L’Aveyronnaise Léonie Augé travaille d’arrache-pied en vue des Jeux olympiques de Los Angeles, en 2028.
Originaire de Rodez, Léonie Augé (20 ans) débute sa carrière sportive par la natation et le triathlon dès le plus jeune âge, influencée par des parents sportifs et adeptes de cette dernière discipline. Du haut de ses 169 cm pour 62 kg et de son aptitude physique bien au-dessus de la moyenne, ses premiers podiums en triathlon et ses résultats UNSS forcent l’attention de la Fédération qui lui fait passer des tests pour intégrer le pôle France de pentathlon. “Cela représentait un vrai défi pour moi, car je n’avais jamais fait de tir ni d’escrime, mais en même temps relever ce défi était excitant.” Aujourd’hui, elle ne regrette pas son choix : “Ce sport me correspond et me s’il vous plaît.”
Prête à tous les sacrifices
Mais voilà, en 2021, se préparer sur les cinq disciplines (escrime, course d’obstacles, natation, course à pied et tir) obligent l’Aveyronnaise à exporter son talent. “J’ai commencé au sein du Pentathlon moderne Perpignan la Catalane (PMPC). J’y suis toujours licenciée”. Léonie Augé intègre alors le Pôle France relève à Aix-en-Provence pour trois années. “Cela m’a permis de continuer mon double projet, sportif et scolaire”détaille l’athlète qui projette son avenir professionnel dans la recherche : “J’ai validé ma L1 et ma L2 en faculté de biologie à Marseille en distanciel”.
Un début de carrière prometteur et… deux opérations de la hanche !
À 15 ans, la progression est fulgurante, avec des titres régionaux en triathlon et aquathlon, ainsi qu’une 3e place au national de triathlon. En 2022 en U17, l’Aveyronnaise enchaîne les podiums nationaux et accroche la deuxième place au France qui la propulse à l’international, aux Europe jeunes à Cracovie (7e en relais), puis aux Mondiaux dans sa catégorie d’âge à Lignano Sabbiadoro, en Italie (meilleure natation, une 16e place en individuel et 6e en relais mixte). Et puis, une opération de la hanche est venue freiner sa montée en puissance. Mais Léonie Augé se relève et en 2024 la lumière revient, le mental aussi, avec entre autres une 3e place au championnat de France de triathlon. C’est alors qu’une nouvelle intervention chirurgicale à la hanche a été nécessaire… Et là, c’est le trou noir, avec une année blanche jusqu’en septembre 2025. Grâce à un mental à toute épreuve, la revoilà sur pied dès le mois d’octobre ! Et s’en sont suivis de bons résultats, avec une 9e place au championnat de France seniors (surclassée) et une autre 9e position au trophée international de noël à l’INSEP en seniors (aussi surclassée). Elle a ensuite été sacrée championne de France de triathlon en U22, puis a terminé au pied du podium au championnat de France de pentathlon de la même catégorie, avant de remporter la coupe d’Europe de Rio Maior (Portugal), également en U22, en mars ! Tout cela à force de volonté et d’abnégation d’un athlète hors norme.
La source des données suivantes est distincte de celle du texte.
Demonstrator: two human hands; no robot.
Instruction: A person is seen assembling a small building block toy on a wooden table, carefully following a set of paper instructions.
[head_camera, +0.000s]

Entraînée et suivi par les coachs ruthénois avec pour objectif Los Angeles
L’année dernière, Léonie Augé a quitté le pôle France pour un retour sur Rodez. “J’ai pu m’encadrer des meilleurs entraîneurs avec Stéphane Gomez (ancien sportif de haut niveau d’eau libre) pour la natation, Benoit Dunet (ancien pro en cyclisme et très performant en course à pied) en athlétisme, Samuel Jau (international d’épée) pour l’escrime, Maxime Chelda pour la préparation physique et la musculation, une préparatrice mentale et Emmanuel Clergeau (ancien pentathlète et entraîneur de son club à Perpignan) pour le tir et l’obstacle.” Avec pour objectif de profiter de cet accompagnement pendant deux ans, tout en effectuant un retour aux sources, afin de se préparer dans les meilleures conditions pour les Jeux olympiques de Los Angeles, en 2028.
Si l’athlète a minutieusement peaufiné le programme sportif qui pourrait lui permettre de représenter la France aux prochains JO aux États-Unis, son combat est aussi lié aux partenaires (financiers ou équipementiers), un soutien indispensable dans son accompagnement pour la réussite de son projet vers l’Olympe.